Na apresentação do RTS, as instituições bancárias devem observar os dispostos no artigo 19 da Instrução do BCTL n.º 05/2017, 25 de agosto, utilizando para o efeito o formulário disponibilizado.


Relatório de Operações em Numerário (RTN)

A comunicação de operações em numerário de montante igual ou superior a US$10,000.00 quer seja no âmbito de uma única transação ou através de várias operações que aparentem estar relacionadas entre si à UIF, é um dever legal disposto no  artigo 20 da Instrução do BCTL n.º 05/2017 aplicável às Instituições Bancárias e com a data da entrada em vigor 25 de agosto de 2017. Determinadas operações em nome de Bancos ou de Banco Central são excluídas desta aplicação.

A Instrução do BCTL n.º 01/2013 27 Setembro, artigo 13, estabelece igualmente obrigação aos Prestadores de Serviços de Transferência de Fundos (PSTF), de reportar à UIF todas as transações em numerário de valores iguais a US$2.500,00.

Ambos os relatórios de operações em numerário são reportados à UIF utilizando para o efeito o formulario disponibilizado.
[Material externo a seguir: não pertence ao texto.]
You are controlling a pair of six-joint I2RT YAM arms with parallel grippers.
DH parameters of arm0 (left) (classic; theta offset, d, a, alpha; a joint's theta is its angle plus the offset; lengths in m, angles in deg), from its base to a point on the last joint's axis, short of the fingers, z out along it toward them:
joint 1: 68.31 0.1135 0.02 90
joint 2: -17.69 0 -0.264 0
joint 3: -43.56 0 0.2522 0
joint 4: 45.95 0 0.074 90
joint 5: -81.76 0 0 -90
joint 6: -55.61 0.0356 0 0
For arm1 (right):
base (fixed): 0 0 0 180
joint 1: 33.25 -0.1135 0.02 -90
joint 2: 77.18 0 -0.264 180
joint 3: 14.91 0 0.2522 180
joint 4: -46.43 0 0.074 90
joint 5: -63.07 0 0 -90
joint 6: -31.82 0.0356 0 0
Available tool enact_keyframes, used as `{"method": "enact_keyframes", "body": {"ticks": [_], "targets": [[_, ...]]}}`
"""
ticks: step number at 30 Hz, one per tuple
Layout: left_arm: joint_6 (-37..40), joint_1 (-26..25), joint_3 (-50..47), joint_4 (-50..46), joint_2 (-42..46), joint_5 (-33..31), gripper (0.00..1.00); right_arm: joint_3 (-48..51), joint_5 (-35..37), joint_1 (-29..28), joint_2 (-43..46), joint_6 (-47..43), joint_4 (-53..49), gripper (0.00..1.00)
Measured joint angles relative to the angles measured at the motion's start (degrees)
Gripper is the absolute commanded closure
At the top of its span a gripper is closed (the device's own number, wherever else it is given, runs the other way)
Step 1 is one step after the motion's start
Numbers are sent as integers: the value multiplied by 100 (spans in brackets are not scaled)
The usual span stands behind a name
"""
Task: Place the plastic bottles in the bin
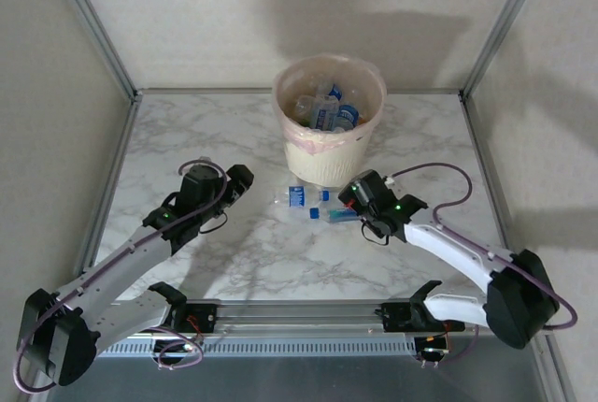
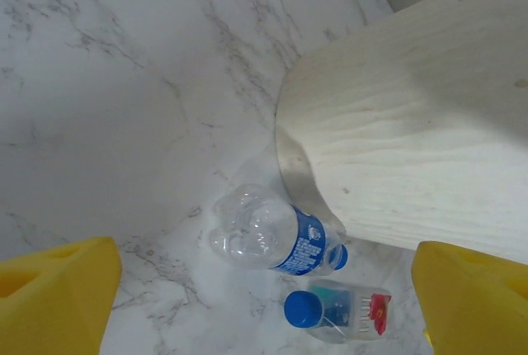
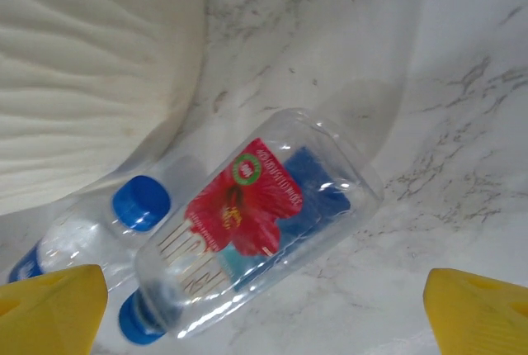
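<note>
We see the left arm reaching forward from its base at the near left, lying low over the marble table [image 1: 177,131], with its wrist turned toward the middle. The left gripper [image 1: 239,180] points toward the foot of the bin [image 1: 322,154]. Its yellow fingers [image 2: 58,289] are spread wide with nothing between them, so this hand is released.

The right arm rises from the near right corner, and its white forearm runs away and to the left. The right gripper [image 1: 348,194] hangs just above the red-labelled bottle [image 1: 334,215]. From the right wrist we see its fingertips [image 3: 478,310] standing wide on either side of that bottle without touching it, so this hand is also released.

The red-labelled bottle lies on its side on the marble. The blue-labelled bottle [image 1: 295,196] also lies on its side close beside it, just at the foot of the bin. We cannot tell whether the two touch. The bin stands at the far middle of the table, and several more bottles [image 1: 327,110] are piled inside it.
</note>
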Motion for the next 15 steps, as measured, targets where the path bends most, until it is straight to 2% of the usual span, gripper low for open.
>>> {"method": "enact_keyframes", "body": {"ticks": [15], "targets": [[-15, 98, -13, 140, 26, 210, 10, -400, -61, 81, -1060, 662, 367, 1]]}}
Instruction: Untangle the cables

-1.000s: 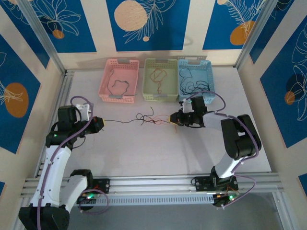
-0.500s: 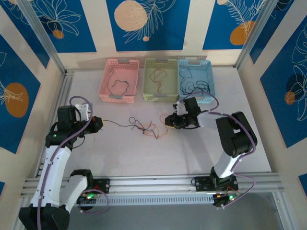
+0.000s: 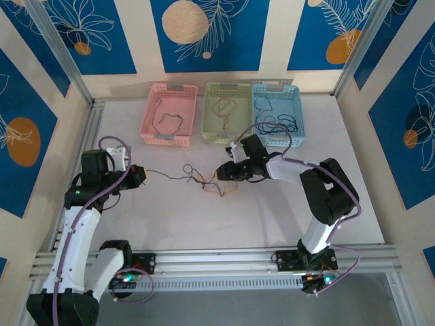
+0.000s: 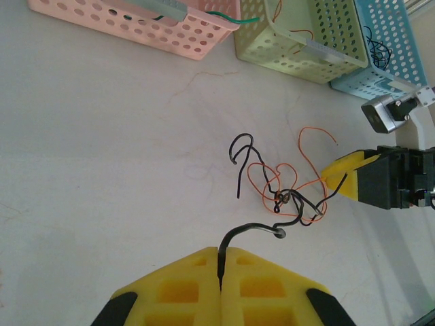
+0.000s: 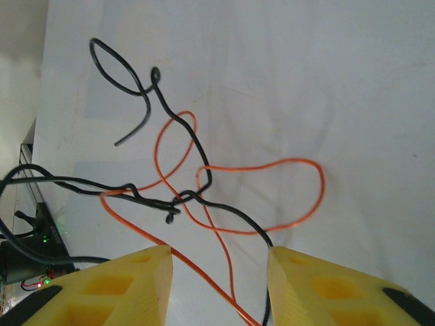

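Two cables, a black wire [image 4: 248, 227] and an orange wire [image 5: 272, 165], meet in a small knot [image 5: 170, 204] just ahead of the right gripper [image 5: 219, 258]. Its yellow jaws stand apart, with both strands running loose between them. The left gripper [image 4: 221, 268] is clamped on the black wire's free end, the knot well out in front of it. The step looks like choosing a hold to pull the knot apart. Next, the right jaws should close on the orange wire alone, near the knot.
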`<control>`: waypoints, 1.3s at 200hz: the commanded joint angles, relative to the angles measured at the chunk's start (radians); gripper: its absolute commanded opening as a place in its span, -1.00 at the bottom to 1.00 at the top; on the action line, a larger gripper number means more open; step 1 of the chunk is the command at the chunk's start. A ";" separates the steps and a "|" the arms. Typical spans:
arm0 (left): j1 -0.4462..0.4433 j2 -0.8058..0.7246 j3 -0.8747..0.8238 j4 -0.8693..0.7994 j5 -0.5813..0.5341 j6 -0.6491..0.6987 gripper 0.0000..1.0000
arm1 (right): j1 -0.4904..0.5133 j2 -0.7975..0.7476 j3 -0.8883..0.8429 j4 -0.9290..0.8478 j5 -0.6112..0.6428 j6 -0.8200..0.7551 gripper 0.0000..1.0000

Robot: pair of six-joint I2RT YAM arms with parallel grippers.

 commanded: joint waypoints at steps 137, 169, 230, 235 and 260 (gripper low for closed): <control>0.005 -0.008 0.004 0.004 0.001 0.006 -1.00 | 0.020 -0.064 -0.071 0.013 0.044 -0.087 -0.06; 0.005 -0.007 0.004 0.004 0.001 0.006 -1.00 | 0.041 -0.013 -0.026 -0.006 0.049 -0.103 -0.06; 0.005 -0.008 0.004 0.002 -0.002 0.006 -1.00 | 0.069 0.056 0.035 -0.029 0.061 -0.109 -0.32; 0.005 -0.008 0.004 0.002 -0.001 0.006 -1.00 | 0.070 0.046 0.029 -0.023 0.065 -0.107 -0.39; 0.005 -0.008 0.004 0.003 0.001 0.006 -1.00 | 0.065 -0.035 0.001 -0.033 0.100 -0.112 -0.82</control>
Declaração de Transporte de Moeda ou TPN

Nos termos do artigo 7(1) da Lei n.º 17/2011 de 28 de dezembro sobre o Regime Jurídico da Prevenção e do Combate ao Branqueamento de Capitais e ao Financiamento do Terrorismo, qualquer pessoa singular que, ao entrar ou sair do território de Timor-Leste, transportar dinheiro ou Títulos ao Portador Negociáveis de montante igual ou superior a US$10.000,00 deve declarar o montante transportado às Autoridades Alfandegárias.

O disposto no artigo 7(2) da mesma Lei, estabelece uma obrigação às Autoridades Alfandegárias, quanto as cópias das declarações apresentadas quer seja montantes não declarados/TPN ou declarações falsas, devem ser imediatamente transmitidas à UIF.